3 July 2017
During a routine inspection
This inspection took place on 3 and 7 July 2017. Cheviot Gardens is an extra care service that provides support to up to 66 people in their own flats on the premises. At the time of the inspection the service was delivering personal care to 34 people.
The service had a registered manager. A registered manager is a person who has registered with the Care Quality Commission to manage the service. Like registered providers, they are ‘registered persons’. Registered persons have legal responsibility for meeting the requirements in the Health and Social Care Act 2008 and associated Regulations about how the service is run.
This service was registered by the CQC on 23 June 2016 and this was the first inspection for the service.
At this inspection, we found the provider had not always notified us of incidents or accidents affecting service users. This was a breach of Regulation 18 of the Registration Regulations 2009 - Notifications of other incidents. You can see what action we told the provider to take at the back of the full version of the report.
People were protected against the risk of harm and abuse. Staff received on-going training in safeguarding and demonstrated sound knowledge in how to report suspected abuse, and identify changes in people’s presentation that could indicate they were victims of abuse. People were protected against identified risks through comprehensive risk assessments that gave staff guidance to mitigate those risks.
The service ensured people received their medicines in line with good practice. Medicine administration recording [MARs] sheets were completed correctly and audited regularly to ensure any errors were identified swiftly and action to minimise the impact on people. Staff received comprehensive medicine management training.

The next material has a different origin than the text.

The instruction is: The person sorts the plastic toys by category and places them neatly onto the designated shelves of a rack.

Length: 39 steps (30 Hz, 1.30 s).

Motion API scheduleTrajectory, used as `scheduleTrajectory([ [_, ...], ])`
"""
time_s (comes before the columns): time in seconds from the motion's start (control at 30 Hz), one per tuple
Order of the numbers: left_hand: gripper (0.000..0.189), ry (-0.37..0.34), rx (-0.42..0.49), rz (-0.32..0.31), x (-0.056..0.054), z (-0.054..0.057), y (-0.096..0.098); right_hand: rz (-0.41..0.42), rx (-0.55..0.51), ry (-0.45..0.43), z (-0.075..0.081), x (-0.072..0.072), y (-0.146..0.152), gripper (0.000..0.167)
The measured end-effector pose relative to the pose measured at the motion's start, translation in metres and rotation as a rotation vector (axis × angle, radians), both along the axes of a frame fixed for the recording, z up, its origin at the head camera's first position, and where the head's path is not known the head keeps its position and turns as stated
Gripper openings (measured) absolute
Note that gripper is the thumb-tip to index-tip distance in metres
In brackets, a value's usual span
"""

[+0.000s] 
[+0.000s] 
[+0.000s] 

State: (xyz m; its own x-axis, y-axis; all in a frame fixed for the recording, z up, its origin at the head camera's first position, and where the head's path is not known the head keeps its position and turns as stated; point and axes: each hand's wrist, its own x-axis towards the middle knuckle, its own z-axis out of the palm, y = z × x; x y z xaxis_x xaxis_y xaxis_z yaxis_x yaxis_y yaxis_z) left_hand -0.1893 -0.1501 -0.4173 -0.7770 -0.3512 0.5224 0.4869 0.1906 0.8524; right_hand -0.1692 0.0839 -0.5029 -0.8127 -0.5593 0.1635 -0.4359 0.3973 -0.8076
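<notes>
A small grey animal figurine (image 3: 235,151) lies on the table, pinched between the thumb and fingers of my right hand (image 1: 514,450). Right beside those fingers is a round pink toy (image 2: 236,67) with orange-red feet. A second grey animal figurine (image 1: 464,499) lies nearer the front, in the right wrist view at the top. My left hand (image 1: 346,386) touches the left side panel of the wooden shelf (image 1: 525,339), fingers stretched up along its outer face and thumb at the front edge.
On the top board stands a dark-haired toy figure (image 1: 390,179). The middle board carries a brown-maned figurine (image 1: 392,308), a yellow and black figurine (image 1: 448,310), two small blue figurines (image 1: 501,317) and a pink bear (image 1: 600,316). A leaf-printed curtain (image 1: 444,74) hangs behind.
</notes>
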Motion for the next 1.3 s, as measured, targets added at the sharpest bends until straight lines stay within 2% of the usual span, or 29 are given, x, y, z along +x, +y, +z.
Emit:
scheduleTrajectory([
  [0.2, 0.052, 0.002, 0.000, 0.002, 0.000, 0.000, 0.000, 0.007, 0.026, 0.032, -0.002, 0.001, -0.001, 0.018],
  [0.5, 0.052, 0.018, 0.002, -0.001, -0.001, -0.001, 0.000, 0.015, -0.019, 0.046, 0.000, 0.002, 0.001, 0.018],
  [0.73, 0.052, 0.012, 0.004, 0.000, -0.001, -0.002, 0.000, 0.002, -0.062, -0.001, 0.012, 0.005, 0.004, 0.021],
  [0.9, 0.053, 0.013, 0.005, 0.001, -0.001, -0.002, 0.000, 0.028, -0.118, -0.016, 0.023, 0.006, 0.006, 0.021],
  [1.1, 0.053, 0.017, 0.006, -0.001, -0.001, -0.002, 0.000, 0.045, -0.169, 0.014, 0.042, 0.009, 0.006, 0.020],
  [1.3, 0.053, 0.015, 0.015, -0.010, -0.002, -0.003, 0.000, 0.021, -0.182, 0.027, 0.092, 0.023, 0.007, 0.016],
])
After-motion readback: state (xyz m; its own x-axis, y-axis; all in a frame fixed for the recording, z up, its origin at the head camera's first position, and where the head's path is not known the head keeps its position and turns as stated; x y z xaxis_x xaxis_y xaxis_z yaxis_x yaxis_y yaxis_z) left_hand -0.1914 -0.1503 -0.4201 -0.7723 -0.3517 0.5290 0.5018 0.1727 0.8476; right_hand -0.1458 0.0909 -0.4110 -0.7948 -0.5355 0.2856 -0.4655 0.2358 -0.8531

People’s care was delivered in line with the requirements of the Mental Capacity Act 2005 and Deprivation of Liberty Safeguards. Staff sought people’s consent to care and treatment and respected their decisions. People were supported to have maximum choice and control of their lives and staff supported them in the least restrictive way possible. ;The policies and systems in the service reinforced this practice.
The service employed sufficient numbers of suitable staff to meet people’s needs safely. Rotas reflected the needs of people and where people’s needs increased staffing levels were adjusted. Records confirmed all new employees had to receive satisfactory references and a Disclosure and Barring Service’s (DBS) check prior to commencing work. Staff confirmed they underwent a comprehensive induction whereby they shadowed more experienced staff.
People were supported by staff who received on-going training and who reflected on their working practices. Staff records confirmed mandatory training had been completed and staff stated they were confident they could request additional training and this would be provided in a timely manner. Records showed all staff received regular supervisions with senior staff where their work performance was discussed and support given.
People’s care and support was planned and delivered with their involvement. Care plans were person centred and detailed people’s preferences, medical and health needs and support required to meet their goals. Staff confirmed when changes were made to care plans, this was shared with them to ensure they delivered care that was relevant to their needs. Care plans were updated regularly to reflect people’s changing needs.
People’s consent was sought prior to care being delivered. Staff understood the importance of seeking people’s consent and where consent was not given staff respected people’s decisions. Where possible, people were encouraged to maintain their independence. Staff spoke to people with respect and treated them with dignity.
People were encouraged to have access to sufficient amounts of food and drink that met their dietary requirements. Where people chose to have their meals in the dining room provided by the service, people were offered an array of choices. The service supported people to access professional healthcare services to ensure their health was maintained, where required.
People were encouraged to share their views of the service through questionnaires and weekly service meetings. People confirmed their views were taken on board and action taken where appropriate. The registered manager carried out audits of the service to drive improvements. People were aware of how to raise a concern or complaint. The service provided people with details of who to contact, what to expect when raising a complaint.
The registered manager encouraged partnership working. Records held by the service showed where healthcare professionals had given guidance which was then implemented in the support people received.